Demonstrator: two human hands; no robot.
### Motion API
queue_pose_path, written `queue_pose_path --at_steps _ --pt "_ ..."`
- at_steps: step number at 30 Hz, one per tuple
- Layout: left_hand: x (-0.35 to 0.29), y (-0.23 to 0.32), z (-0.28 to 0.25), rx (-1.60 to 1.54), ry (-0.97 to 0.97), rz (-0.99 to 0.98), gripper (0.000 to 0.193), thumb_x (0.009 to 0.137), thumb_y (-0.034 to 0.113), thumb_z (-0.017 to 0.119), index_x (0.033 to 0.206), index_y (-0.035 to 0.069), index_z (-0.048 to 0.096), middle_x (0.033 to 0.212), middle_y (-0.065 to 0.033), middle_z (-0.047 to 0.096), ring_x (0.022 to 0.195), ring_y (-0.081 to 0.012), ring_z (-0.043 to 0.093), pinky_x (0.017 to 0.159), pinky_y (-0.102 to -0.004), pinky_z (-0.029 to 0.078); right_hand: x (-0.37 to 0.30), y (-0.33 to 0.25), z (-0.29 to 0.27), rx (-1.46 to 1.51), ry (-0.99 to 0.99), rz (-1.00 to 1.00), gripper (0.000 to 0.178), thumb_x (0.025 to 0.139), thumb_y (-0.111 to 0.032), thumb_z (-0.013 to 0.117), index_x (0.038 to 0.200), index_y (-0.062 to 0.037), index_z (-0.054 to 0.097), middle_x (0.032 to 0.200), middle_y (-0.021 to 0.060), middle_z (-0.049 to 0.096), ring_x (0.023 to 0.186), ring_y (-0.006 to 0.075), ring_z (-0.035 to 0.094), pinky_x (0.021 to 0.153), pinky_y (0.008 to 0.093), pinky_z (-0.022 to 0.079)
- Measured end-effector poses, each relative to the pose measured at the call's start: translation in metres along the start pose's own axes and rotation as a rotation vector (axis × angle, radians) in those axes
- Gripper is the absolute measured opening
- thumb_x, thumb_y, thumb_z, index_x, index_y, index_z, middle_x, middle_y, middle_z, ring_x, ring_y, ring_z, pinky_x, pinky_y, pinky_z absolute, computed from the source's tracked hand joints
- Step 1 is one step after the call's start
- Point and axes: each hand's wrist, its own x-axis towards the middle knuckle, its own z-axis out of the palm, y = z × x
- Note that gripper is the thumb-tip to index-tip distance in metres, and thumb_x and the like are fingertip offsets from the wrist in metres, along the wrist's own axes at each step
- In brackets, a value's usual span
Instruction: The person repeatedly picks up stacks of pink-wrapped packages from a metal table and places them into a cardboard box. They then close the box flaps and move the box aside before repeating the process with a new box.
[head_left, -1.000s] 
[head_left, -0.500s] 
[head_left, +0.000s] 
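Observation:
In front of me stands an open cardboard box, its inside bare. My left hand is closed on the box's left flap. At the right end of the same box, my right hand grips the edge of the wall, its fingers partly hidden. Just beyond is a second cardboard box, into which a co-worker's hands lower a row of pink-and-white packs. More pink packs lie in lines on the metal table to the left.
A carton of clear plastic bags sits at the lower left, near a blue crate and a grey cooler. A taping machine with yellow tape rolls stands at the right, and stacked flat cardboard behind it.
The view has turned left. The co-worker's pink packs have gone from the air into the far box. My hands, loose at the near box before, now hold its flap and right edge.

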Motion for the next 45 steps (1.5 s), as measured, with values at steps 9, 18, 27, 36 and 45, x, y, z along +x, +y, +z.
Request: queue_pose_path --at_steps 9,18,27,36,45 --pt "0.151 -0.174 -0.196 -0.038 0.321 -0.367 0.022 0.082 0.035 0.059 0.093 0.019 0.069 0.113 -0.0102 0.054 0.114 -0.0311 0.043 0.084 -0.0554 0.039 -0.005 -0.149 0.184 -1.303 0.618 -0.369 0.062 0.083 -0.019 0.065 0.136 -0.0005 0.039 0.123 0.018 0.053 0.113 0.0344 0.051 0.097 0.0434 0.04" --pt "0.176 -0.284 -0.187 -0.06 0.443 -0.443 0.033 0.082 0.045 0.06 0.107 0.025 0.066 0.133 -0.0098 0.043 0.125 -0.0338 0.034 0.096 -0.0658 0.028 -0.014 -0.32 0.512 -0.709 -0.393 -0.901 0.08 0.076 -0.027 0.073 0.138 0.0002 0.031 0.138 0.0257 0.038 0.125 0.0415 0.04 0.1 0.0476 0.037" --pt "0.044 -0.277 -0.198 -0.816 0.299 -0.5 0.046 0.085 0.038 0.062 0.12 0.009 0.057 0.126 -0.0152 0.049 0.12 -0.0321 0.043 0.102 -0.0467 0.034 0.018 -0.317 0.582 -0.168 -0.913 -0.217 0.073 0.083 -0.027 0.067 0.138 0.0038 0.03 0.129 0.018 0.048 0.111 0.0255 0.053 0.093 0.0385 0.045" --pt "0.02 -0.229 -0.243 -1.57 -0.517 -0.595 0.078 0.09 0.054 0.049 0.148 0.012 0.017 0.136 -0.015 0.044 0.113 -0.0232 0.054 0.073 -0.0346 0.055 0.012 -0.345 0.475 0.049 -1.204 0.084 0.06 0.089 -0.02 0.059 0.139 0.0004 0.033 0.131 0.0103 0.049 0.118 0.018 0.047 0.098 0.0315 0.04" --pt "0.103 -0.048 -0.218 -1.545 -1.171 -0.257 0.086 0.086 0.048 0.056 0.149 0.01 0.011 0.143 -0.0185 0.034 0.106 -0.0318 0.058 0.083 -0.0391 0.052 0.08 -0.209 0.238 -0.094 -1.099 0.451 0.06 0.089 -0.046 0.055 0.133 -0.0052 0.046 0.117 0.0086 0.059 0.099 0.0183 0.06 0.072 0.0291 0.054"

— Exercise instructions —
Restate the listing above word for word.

— Expected answer —
Demonstrator: two human hands; no robot.
### Motion API
queue_pose_path, written `queue_pose_path --at_steps _ --pt "_ ..."`
- at_steps: step number at 30 Hz, one per tuple
- Layout: left_hand: x (-0.35 to 0.29), y (-0.23 to 0.32), z (-0.28 to 0.25), rx (-1.60 to 1.54), ry (-0.97 to 0.97), rz (-0.99 to 0.98), gripper (0.000 to 0.193), thumb_x (0.009 to 0.137), thumb_y (-0.034 to 0.113), thumb_z (-0.017 to 0.119), index_x (0.033 to 0.206), index_y (-0.035 to 0.069), index_z (-0.048 to 0.096), middle_x (0.033 to 0.212), middle_y (-0.065 to 0.033), middle_z (-0.047 to 0.096), ring_x (0.022 to 0.195), ring_y (-0.081 to 0.012), ring_z (-0.043 to 0.093), pinky_x (0.017 to 0.159), pinky_y (-0.102 to -0.004), pinky_z (-0.029 to 0.078); right_hand: x (-0.37 to 0.30), y (-0.33 to 0.25), z (-0.29 to 0.27), rx (-1.46 to 1.51), ry (-0.99 to 0.99), rz (-1.00 to 1.00), gripper (0.000 to 0.178), thumb_x (0.025 to 0.139), thumb_y (-0.111 to 0.032), thumb_z (-0.013 to 0.117), index_x (0.038 to 0.200), index_y (-0.062 to 0.037), index_z (-0.054 to 0.097), middle_x (0.032 to 0.200), middle_y (-0.021 to 0.060), middle_z (-0.049 to 0.096), ring_x (0.023 to 0.186), ring_y (-0.006 to 0.075), ring_z (-0.035 to 0.094), pinky_x (0.021 to 0.153), pinky_y (0.008 to 0.093), pinky_z (-0.022 to 0.079)
- Measured end-effector poses, each relative to the pose measured at the call's start: translation in metres along the start pose's own axes and rotation as a rotation vector (axis × angle, radians) in those axes
- Gripper is the absolute measured opening
- thumb_x, thumb_y, thumb_z, index_x, index_y, index_z, middle_x, middle_y, middle_z, ring_x, ring_y, ring_z, pinky_x, pinky_y, pinky_z absolute, computed from the source's tracked hand joints
- Step 1 is one step after the call's start
- Point and axes: each hand's wrist, its own x-axis towards the middle knuckle, its own z-axis out of the palm, y = z × x
- Note that gripper is the thumb-tip to index-tip distance in metres, and thumb_x and the like are fingertip offsets from the wrist in metres, along the wrist's own axes at each step
- In brackets, a value's usual span
Instruction: The person repeatedly picks up stacks of pink-wrapped packages from a metal table and places them into a cardboard box. They then close the box flaps and move the box aside before repeating the process with a new box.
[head_left, -1.000s] 
[head_left, -0.500s] 
[head_left, +0.000s] 
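Observation:
In front of me stands an open cardboard box, its inside bare. My left hand is closed on the box's left flap. At the right end of the same box, my right hand grips the edge of the wall, its fingers partly hidden. Just beyond is a second cardboard box, into which a co-worker's hands lower a row of pink-and-white packs. More pink packs lie in lines on the metal table to the left.
A carton of clear plastic bags sits at the lower left, near a blue crate and a grey cooler. A taping machine with yellow tape rolls stands at the right, and stacked flat cardboard behind it.
The view has turned left. The co-worker's pink packs have gone from the air into the far box. My hands, loose at the near box before, now hold its flap and right edge.
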
Motion for the next 45 steps (1.5 s), as measured, with values at steps 9, 18, 27, 36 and 45, x, y, z along +x, +y, +z.
Request: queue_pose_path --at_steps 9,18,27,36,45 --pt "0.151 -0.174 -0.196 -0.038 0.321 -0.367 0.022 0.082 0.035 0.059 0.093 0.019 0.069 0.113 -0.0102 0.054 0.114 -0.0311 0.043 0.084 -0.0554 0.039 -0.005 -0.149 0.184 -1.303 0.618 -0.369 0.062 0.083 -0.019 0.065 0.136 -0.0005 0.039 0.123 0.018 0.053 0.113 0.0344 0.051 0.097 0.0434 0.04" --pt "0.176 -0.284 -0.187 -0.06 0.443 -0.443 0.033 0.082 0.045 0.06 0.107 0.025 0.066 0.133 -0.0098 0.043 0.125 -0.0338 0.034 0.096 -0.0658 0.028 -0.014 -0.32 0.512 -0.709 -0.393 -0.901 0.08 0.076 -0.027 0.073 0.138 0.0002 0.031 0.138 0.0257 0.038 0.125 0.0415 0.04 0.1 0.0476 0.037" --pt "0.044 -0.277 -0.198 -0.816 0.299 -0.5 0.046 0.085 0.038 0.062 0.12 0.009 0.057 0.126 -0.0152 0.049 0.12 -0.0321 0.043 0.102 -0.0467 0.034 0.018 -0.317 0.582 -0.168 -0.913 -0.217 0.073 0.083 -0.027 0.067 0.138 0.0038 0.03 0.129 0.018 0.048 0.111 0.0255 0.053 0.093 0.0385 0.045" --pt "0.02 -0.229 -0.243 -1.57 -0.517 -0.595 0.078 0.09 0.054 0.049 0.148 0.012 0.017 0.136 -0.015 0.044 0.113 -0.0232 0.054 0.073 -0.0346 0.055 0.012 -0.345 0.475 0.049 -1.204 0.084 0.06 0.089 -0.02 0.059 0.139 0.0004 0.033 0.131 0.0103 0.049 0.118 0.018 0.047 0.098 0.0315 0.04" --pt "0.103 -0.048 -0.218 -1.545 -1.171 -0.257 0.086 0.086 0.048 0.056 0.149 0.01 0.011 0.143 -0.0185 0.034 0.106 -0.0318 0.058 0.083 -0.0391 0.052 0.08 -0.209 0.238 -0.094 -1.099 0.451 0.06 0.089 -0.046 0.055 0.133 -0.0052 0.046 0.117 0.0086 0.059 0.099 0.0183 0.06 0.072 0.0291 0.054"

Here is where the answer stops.